Giving Compass' Take:

• Leslie Nemo talks about the problems that scientists and farmers are encountering while growing legal hemp. 

• How can policies makers, scientists and farmers help one another out in this case? What can be done to ensure that such a versatile plant can grow legally?

• Learn more about the stigma against hemp and marijuana.  


Angela Post wasn’t supposed to study hemp. The North Carolina State University agriculture researcher focuses on small grains such as wheat and barley. But after the 2014 farm bill allowed states to investigate hemp, it became clear the seeds were lucrative. Post had the right equipment to study them, so the job was hers.

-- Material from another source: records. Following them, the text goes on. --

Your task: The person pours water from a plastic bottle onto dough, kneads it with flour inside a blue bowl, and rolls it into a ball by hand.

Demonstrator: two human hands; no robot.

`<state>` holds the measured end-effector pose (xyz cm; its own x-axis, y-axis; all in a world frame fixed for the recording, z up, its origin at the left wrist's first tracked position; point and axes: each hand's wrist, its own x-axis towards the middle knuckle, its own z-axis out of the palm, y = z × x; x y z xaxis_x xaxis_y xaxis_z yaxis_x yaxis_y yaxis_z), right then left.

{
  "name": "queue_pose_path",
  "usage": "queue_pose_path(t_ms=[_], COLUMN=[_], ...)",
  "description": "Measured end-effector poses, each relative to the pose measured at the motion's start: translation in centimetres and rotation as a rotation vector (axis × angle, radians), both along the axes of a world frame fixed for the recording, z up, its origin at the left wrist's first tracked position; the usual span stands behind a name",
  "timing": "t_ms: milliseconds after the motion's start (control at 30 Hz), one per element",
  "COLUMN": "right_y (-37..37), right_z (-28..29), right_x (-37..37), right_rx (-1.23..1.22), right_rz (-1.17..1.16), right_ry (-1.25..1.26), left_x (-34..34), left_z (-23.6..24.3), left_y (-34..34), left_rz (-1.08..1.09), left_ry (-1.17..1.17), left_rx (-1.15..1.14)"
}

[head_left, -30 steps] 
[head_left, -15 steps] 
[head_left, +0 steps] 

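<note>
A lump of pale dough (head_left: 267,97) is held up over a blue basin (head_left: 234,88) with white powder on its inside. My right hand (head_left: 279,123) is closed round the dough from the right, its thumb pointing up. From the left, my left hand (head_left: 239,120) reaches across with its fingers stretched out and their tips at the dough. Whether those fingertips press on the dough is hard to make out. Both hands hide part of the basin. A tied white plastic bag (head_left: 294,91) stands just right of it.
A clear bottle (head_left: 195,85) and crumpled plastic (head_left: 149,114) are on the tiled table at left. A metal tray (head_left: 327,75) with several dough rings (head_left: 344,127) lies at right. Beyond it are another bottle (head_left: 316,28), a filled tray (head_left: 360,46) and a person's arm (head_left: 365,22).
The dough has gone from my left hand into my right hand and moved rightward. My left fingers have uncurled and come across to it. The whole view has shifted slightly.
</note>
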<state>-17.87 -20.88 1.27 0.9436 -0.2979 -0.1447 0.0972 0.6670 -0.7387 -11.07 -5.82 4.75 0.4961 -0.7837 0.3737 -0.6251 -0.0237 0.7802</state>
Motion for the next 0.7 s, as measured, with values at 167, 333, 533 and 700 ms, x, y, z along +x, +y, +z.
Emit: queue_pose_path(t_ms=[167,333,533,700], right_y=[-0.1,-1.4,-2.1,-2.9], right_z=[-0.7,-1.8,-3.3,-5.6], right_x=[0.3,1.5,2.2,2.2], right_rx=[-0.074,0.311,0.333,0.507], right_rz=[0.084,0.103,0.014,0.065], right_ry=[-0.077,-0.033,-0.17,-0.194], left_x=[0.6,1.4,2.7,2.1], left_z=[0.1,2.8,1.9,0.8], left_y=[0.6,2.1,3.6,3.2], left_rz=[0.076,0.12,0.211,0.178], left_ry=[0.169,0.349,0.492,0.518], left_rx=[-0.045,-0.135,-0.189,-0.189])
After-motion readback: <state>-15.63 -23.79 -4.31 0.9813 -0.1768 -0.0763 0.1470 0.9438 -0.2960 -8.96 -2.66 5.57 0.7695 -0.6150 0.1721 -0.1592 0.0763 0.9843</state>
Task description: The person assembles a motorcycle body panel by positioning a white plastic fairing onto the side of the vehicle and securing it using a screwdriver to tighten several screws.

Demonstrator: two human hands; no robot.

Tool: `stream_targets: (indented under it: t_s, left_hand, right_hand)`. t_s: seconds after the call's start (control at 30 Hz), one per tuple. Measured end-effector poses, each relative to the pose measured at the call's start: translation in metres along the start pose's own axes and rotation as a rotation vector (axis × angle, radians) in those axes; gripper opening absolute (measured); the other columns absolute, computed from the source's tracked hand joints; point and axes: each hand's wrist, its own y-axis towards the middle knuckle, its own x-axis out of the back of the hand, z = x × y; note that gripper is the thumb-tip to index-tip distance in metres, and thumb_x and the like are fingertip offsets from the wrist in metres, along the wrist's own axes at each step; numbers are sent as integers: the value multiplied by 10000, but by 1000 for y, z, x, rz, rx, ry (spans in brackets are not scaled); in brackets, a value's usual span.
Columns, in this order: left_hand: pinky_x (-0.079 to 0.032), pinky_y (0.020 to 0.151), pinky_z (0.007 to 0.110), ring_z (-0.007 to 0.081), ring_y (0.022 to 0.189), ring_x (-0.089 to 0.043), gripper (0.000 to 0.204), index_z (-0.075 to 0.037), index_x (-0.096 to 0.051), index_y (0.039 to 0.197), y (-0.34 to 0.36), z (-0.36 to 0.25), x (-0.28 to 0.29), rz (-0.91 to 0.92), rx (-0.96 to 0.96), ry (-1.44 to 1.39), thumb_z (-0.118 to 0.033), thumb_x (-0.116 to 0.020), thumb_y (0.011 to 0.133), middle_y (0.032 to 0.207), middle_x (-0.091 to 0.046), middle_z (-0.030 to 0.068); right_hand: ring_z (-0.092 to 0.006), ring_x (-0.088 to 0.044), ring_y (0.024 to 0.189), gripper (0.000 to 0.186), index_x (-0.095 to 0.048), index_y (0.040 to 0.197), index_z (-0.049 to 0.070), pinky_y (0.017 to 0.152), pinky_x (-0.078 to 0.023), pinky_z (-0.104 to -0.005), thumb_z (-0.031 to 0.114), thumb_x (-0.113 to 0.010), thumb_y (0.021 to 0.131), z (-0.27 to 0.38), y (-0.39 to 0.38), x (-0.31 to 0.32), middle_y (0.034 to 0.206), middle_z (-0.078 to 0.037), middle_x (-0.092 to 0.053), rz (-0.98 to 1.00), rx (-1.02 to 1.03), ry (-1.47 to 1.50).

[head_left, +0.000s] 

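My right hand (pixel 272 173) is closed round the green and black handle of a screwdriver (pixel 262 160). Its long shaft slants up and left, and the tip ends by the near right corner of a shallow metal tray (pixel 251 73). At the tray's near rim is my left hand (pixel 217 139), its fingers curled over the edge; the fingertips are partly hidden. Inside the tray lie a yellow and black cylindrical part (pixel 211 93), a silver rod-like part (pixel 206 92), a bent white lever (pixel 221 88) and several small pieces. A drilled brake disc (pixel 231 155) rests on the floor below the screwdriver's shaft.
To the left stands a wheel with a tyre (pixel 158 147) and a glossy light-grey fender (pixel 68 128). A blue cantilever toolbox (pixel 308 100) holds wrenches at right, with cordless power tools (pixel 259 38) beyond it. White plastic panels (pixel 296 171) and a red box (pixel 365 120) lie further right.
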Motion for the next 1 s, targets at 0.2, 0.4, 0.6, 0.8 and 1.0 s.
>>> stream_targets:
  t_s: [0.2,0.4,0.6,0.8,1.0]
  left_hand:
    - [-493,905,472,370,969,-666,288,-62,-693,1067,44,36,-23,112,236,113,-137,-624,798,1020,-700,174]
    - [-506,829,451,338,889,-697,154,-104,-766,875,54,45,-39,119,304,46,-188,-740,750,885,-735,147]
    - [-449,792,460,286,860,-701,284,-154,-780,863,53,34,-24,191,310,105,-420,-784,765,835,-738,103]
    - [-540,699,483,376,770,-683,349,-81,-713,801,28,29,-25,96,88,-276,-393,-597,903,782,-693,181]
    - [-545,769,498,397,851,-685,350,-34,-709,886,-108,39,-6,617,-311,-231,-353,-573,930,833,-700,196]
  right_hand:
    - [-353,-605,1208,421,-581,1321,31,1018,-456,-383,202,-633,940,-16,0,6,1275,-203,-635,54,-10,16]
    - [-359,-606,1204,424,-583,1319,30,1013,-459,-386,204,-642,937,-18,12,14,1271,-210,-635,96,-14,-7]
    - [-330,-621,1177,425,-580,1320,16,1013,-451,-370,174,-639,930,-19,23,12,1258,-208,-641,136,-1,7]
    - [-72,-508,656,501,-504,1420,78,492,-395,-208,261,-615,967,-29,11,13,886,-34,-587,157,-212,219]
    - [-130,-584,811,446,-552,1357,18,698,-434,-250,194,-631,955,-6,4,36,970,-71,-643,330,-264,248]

At first, Post thought hemp would get as much attention as the other alternative crops she and her colleagues dabble in. “We didn’t know how fast it would grow,” she says. Once the work garnered the attention of hundreds of would-be hemp farmers, “that’s when we got a sense it was something bigger than anticipated.”

Since then, Post’s work has expanded beyond hemp seeds—and her expertise—to fiber and flowers that contain cannabidiol, or CBD, which is extracted for use in seizure medications and over-the-counter tinctures. But there’s no turning down hemp studies if you’re an agricultural researcher in one of the states where residents might want to grow the crop, including North Carolina, Vermont, and Kentucky.